Informasi ini berhasil dikonfirmasi dari sumber yang akurat namun tidak mau di sebutkan namanya 9 naga tersebut punya kegiatan yang diduga ilegal antara lain, ada yang berperan membeli emas hasil PETI, ada yang menyiapkan BBM ilegal, ada yang bermain di CPO Ilegal, ada yang memiliki mesin jek dan ada yang memiliki mesin dompeng.
Diduga kuat para pengusaha hitam ini sudah terkoneksi dengan oknum aparat sehingga tidak tersentuh hukum.

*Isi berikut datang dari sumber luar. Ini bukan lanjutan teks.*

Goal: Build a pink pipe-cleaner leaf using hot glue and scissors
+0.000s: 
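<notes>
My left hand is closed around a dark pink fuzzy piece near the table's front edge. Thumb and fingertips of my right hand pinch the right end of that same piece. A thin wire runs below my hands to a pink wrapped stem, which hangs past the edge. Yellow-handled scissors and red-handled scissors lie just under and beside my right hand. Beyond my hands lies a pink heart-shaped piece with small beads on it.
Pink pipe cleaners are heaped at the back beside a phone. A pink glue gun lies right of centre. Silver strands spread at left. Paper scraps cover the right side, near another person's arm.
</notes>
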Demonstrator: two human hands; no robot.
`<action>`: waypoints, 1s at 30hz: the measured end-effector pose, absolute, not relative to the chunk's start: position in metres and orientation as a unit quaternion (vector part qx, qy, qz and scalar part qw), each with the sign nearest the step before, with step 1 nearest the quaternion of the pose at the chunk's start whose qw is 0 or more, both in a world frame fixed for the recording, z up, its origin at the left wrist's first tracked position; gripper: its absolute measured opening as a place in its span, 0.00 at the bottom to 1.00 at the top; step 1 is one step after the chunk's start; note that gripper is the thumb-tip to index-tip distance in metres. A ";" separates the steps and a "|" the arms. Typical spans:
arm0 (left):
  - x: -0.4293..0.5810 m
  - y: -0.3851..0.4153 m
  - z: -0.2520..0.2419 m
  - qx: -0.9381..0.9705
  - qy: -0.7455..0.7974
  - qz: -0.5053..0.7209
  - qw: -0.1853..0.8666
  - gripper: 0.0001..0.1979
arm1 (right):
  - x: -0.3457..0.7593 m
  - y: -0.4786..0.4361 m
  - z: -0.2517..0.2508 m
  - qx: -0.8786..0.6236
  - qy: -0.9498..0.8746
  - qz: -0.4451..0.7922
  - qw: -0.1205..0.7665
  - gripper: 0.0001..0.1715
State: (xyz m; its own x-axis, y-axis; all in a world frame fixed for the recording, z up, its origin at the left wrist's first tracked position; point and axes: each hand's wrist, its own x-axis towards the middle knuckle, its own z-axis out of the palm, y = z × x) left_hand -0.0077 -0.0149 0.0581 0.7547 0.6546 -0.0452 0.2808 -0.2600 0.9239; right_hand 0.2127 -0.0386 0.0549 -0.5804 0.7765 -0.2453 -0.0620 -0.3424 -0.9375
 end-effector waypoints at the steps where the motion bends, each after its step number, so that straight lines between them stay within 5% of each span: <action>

Intimidasi, ancaman, pemukulan, penyandraan hingga 6 jam oleh penambang ilegal yang tidak ingin kegiatanya di ketahui Kepolisian diluar Polsek Belitang Hilir karna takut kegiatan ilegal tersebut dirazia oleh Jajaran Krimsus Polda Kalbar.
DPD AKPERSI Akan kawal kasus ini hingga tuntas. Hal ini disampaikan Syafarahman selaku Ketua DPD AKPERSI Kalbar mengemukakan beberapa hal terkait kegiatan Ilegal tersebut.
“Ini akan tetap kami minta Mabes Polri untuk mengusut tuntas orang yang di maksud 9 Naga di Sungai Ayak tersebut. Dan Kami minta copot Kapolsek Belitang Hilir karena diduga kuat tidak bisa memberantas PETI, dan terkesan menjadi sahabat,” ungkap Syafarahman dengan nada berang.